(Data excerpts)
◆ ◆ ◆
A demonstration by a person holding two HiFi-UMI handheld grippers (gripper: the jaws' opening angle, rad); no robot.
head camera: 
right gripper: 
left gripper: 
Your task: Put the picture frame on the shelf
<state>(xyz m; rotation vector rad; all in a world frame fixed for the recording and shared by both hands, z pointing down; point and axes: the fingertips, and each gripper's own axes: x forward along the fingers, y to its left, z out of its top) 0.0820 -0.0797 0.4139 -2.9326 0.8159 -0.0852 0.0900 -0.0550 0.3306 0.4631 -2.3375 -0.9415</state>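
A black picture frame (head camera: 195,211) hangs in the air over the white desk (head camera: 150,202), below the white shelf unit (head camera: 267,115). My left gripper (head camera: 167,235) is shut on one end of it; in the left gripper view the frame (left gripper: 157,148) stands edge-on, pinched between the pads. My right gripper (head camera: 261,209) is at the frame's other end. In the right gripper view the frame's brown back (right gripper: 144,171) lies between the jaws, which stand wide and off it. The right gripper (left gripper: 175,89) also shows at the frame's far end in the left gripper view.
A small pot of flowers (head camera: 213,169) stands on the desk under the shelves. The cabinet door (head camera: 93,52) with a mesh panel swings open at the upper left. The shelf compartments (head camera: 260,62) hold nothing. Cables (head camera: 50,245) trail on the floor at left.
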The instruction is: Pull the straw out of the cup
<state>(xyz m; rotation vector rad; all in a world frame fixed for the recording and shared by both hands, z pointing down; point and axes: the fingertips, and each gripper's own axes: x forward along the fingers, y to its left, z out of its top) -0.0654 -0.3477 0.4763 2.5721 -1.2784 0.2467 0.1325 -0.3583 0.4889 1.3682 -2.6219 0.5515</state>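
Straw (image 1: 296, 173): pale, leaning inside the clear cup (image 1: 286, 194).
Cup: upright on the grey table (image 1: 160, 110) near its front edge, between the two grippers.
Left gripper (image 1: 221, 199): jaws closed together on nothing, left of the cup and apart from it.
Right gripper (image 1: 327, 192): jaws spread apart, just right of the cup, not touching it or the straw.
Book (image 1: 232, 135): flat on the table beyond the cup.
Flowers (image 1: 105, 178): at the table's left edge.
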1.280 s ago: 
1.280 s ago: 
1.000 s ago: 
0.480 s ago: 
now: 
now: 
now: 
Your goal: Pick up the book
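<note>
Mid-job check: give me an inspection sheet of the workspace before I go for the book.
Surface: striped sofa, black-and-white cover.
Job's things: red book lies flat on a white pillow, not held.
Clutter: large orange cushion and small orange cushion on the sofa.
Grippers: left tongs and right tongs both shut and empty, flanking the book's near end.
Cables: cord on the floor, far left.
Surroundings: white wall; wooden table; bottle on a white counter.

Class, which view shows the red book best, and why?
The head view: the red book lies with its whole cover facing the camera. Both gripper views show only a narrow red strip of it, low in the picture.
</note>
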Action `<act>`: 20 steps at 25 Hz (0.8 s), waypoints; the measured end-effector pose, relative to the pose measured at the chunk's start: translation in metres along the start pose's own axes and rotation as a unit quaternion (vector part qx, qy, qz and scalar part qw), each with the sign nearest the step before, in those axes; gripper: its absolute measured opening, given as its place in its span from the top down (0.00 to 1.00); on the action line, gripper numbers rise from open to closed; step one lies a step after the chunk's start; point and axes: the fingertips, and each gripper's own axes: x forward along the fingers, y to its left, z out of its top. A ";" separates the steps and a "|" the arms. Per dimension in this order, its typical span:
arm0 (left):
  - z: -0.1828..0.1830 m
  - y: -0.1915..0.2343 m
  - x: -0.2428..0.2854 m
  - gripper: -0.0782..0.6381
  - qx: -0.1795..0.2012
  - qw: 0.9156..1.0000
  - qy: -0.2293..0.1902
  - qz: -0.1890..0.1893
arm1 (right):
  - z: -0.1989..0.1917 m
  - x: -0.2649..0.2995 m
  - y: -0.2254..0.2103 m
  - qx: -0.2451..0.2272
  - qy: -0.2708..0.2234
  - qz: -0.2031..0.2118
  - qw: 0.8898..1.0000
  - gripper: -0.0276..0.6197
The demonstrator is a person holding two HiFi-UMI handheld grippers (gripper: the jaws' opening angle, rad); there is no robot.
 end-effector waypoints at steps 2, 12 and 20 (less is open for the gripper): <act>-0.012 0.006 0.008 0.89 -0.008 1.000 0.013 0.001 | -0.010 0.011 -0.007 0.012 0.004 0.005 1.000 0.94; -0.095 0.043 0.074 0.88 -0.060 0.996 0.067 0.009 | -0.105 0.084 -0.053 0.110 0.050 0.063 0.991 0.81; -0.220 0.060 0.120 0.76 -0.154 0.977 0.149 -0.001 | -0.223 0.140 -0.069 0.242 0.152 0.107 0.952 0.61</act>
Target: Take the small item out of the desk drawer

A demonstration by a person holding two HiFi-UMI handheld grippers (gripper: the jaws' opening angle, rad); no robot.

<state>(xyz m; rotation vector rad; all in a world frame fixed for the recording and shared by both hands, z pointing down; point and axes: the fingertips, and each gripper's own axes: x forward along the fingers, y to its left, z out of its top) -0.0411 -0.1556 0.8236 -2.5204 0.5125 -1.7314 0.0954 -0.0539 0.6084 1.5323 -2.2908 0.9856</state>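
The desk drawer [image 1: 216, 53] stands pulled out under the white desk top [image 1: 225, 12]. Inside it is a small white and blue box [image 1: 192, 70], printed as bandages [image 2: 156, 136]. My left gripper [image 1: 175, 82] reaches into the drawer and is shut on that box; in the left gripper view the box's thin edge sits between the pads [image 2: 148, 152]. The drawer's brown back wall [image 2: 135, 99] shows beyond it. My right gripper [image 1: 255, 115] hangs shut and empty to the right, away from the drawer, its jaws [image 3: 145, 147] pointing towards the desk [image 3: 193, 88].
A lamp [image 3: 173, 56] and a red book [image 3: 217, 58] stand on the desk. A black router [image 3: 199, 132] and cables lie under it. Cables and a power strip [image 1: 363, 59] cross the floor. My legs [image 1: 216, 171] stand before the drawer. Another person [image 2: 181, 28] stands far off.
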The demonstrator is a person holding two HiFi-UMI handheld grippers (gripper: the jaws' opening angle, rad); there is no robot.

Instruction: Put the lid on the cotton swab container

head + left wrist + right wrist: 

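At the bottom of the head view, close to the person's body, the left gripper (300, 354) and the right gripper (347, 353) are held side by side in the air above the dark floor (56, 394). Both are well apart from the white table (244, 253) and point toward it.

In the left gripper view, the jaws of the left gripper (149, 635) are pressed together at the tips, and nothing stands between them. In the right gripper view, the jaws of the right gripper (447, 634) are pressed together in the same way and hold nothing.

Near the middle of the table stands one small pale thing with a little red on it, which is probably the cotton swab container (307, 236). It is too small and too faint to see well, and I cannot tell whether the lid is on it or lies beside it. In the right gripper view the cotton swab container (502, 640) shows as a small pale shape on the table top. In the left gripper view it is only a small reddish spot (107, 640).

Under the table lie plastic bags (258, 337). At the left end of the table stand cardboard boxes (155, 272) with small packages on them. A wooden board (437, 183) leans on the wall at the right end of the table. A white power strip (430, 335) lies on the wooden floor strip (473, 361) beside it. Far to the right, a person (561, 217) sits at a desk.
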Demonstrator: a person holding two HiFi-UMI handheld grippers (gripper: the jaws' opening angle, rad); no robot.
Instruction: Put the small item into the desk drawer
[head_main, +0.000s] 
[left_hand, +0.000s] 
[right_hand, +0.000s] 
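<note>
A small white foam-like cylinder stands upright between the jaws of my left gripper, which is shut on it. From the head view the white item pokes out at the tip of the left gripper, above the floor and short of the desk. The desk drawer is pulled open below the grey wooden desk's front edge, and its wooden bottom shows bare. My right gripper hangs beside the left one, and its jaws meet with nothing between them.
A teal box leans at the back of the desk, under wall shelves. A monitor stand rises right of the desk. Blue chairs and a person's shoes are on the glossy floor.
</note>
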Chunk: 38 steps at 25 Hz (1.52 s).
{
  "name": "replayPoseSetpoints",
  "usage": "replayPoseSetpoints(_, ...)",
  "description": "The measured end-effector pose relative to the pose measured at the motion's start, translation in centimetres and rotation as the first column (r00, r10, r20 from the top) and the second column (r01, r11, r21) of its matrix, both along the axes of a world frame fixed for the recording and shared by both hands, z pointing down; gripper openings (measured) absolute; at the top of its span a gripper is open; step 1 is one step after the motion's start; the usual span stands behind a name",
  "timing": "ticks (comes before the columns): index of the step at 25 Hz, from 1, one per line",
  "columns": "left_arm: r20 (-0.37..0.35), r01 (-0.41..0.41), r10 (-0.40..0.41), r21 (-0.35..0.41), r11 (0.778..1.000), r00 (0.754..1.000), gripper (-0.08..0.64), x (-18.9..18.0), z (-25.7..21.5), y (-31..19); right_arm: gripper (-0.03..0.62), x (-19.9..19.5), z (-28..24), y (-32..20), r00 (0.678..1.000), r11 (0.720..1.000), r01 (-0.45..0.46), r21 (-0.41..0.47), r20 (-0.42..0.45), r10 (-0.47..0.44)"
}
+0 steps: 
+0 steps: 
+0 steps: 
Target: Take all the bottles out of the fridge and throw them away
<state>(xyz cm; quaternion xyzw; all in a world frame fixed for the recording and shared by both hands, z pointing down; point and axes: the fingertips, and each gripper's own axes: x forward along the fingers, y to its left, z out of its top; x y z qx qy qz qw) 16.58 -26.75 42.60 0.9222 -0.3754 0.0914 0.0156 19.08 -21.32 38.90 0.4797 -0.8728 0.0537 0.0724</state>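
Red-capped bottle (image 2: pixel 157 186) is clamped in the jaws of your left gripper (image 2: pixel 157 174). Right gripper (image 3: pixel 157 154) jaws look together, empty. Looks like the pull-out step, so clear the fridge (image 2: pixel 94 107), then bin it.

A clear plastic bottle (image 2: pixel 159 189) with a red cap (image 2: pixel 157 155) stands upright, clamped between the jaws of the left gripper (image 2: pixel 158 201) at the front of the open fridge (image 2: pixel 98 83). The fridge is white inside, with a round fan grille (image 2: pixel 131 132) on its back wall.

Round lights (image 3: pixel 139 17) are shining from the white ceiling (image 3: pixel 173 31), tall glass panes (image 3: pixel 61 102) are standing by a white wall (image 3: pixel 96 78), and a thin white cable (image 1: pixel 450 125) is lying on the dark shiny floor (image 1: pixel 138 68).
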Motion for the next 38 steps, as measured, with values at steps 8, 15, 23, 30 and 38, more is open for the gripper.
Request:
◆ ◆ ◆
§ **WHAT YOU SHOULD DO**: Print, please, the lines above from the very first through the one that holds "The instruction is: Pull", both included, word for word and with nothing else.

§ **ANSWER BOX**:
A demonstration by a person holding two HiFi-UMI handheld grippers (gripper: the jaws' opening angle, rad); no robot.
head camera: 
right gripper: 
left gripper: 
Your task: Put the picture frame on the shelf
<state>(xyz m; rotation vector rad; all in a world frame fixed for the recording and shared by both hands, z pointing down; point and axes: the fingertips, and each gripper's own axes: x forward along the fingers, y to its left, z out of its top) 0.0820 -0.0797 0.4139 -2.9326 0.8159 -0.0852 0.0900 -0.0550 0.3306 0.4631 -2.3375 -0.9415</state>
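A black picture frame (head camera: 195,211) hangs in the air over the white desk (head camera: 150,202), below the white shelf unit (head camera: 267,115). My left gripper (head camera: 167,235) is shut on one end of it; in the left gripper view the frame (left gripper: 157,148) stands edge-on, pinched between the pads. My right gripper (head camera: 261,209) is at the frame's other end. In the right gripper view the frame's brown back (right gripper: 144,171) lies between the jaws, which stand wide and off it. The right gripper (left gripper: 175,89) also shows at the frame's far end in the left gripper view.
A small pot of flowers (head camera: 213,169) stands on the desk under the shelves. The cabinet door (head camera: 93,52) with a mesh panel swings open at the upper left. The shelf compartments (head camera: 260,62) hold nothing. Cables (head camera: 50,245) trail on the floor at left.
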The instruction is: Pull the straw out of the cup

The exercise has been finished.